**What the task requires:** Reproduce, exactly and only, the lines of the data that follows from the one containing "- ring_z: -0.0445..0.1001" down to the one containing "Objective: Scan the", without pictures.

**Dataset excerpt:**
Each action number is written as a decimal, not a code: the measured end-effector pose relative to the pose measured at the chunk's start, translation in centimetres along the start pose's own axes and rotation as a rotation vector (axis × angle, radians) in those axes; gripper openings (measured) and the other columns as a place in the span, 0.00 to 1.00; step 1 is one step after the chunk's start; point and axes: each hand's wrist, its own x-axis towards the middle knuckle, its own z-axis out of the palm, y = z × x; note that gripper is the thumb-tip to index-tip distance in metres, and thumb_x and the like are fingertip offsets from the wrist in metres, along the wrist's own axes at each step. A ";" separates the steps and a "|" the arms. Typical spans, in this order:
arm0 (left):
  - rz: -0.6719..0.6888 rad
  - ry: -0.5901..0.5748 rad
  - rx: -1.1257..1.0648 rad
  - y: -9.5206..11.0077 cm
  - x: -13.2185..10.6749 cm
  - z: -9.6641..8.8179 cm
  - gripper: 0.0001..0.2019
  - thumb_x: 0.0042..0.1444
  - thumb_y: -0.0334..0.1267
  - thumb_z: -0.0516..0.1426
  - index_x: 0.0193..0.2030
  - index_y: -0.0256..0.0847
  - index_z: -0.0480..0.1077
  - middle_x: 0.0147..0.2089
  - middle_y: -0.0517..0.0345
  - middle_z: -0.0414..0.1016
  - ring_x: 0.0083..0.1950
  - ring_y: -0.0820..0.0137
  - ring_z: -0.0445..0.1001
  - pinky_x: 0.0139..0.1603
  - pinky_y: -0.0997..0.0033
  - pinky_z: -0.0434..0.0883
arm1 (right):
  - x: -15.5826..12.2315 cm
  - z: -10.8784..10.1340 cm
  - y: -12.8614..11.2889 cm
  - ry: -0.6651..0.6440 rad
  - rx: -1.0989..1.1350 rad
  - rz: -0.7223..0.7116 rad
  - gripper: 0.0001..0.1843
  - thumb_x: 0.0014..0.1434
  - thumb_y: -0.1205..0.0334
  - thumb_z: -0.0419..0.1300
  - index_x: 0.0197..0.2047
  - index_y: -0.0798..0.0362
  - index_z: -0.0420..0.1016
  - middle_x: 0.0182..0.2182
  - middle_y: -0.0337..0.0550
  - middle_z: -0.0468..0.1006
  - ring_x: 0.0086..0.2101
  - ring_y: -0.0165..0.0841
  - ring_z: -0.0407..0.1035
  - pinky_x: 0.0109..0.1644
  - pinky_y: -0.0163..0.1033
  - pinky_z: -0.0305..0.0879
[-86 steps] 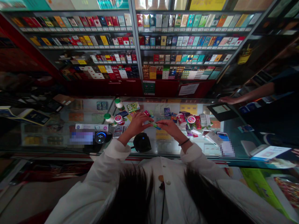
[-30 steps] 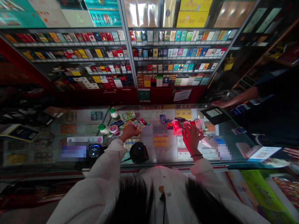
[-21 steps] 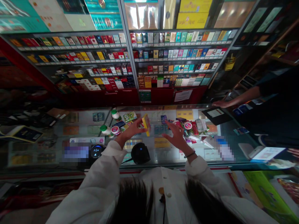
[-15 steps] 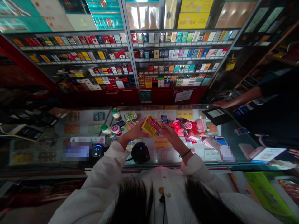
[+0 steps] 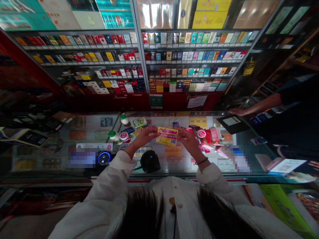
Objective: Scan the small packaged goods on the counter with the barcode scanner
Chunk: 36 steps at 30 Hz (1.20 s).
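Between both hands, above the glass counter, I hold a small yellow-and-pink candy packet (image 5: 167,136), its printed face toward me. My left hand (image 5: 145,136) pinches its left edge. Its right edge is gripped by my right hand (image 5: 188,138), with a dark band on that wrist. Left of the packet stand white bottles with green caps (image 5: 124,120) and a round tub with a pink-and-white lid (image 5: 124,137). Just past my right hand lies a pile of small sweets, among them another round tub (image 5: 201,133). A black scanner-like device (image 5: 150,161) sits below the packet.
The glass counter (image 5: 164,167) spans the view, with shelves of cigarette packs (image 5: 189,56) behind it. At left is a device with a lit blue ring (image 5: 104,158). Another person's hand (image 5: 236,112) rests by a dark tray (image 5: 233,124) at right.
The packet has turned from a tilt to nearly level, its face now more toward me. My right hand has shifted slightly right along with its edge.
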 end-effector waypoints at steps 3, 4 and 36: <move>0.012 0.005 0.042 -0.8 0.6 -0.2 0.22 0.57 0.56 0.64 0.47 0.38 0.82 0.47 0.52 0.84 0.48 0.63 0.79 0.52 0.65 0.75 | 0.1 -0.2 -0.2 -0.055 -0.060 -0.029 0.24 0.58 0.44 0.66 0.54 0.46 0.81 0.43 0.42 0.86 0.43 0.39 0.79 0.48 0.44 0.74; 0.019 -0.002 0.043 -1.1 0.8 -0.2 0.22 0.57 0.56 0.64 0.47 0.38 0.81 0.47 0.52 0.84 0.48 0.63 0.79 0.52 0.66 0.75 | 0.0 -0.4 -0.2 -0.057 -0.109 -0.043 0.23 0.59 0.43 0.65 0.52 0.46 0.82 0.43 0.43 0.86 0.42 0.39 0.79 0.49 0.45 0.74; 0.213 -0.481 0.124 -3.0 2.2 -0.3 0.15 0.64 0.46 0.62 0.50 0.39 0.82 0.48 0.49 0.84 0.50 0.64 0.81 0.54 0.67 0.75 | -6.2 2.4 1.3 -0.174 -0.814 -0.362 0.17 0.66 0.55 0.66 0.58 0.34 0.79 0.44 0.38 0.86 0.46 0.37 0.74 0.60 0.52 0.45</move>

**Solved problem:**
  - ring_z: -0.0445..0.1001
  - pinky_x: 0.0139..0.1603
  - pinky_y: -0.0997..0.0033
  - pinky_z: -0.0434..0.0883
arm1 (right):
  - x: -15.5826..12.2315 cm
  - z: -10.8784..10.1340 cm
  - y: -12.8614..11.2889 cm
  - ry: -0.6651..0.6440 rad
  - rx: -1.0989..1.1350 rad
  - rz: -0.7223..0.7116 rad
  - gripper: 0.0001..0.1843
  - thumb_x: 0.0014..0.1434
  - thumb_y: -0.1205..0.0334
  - thumb_z: -0.0419..0.1300
  - index_x: 0.0197..0.2047
  - index_y: -0.0798..0.0362
  - index_z: -0.0420..0.1016
  - middle_x: 0.0182..0.2182
  - middle_y: -0.0337..0.0550
  - middle_z: -0.0468..0.1006
  - ring_x: 0.0086..0.2101
  - ring_y: -0.0165..0.0841
  - ring_z: -0.0407..0.1035
  - pinky_x: 0.0109..0.1644
  - pinky_y: -0.0163..0.1033
  - pinky_z: -0.0305..0.0879
[-86 steps] 
[-30 steps] 
[-21 steps] 
[-15 steps] 
[+0 steps] 
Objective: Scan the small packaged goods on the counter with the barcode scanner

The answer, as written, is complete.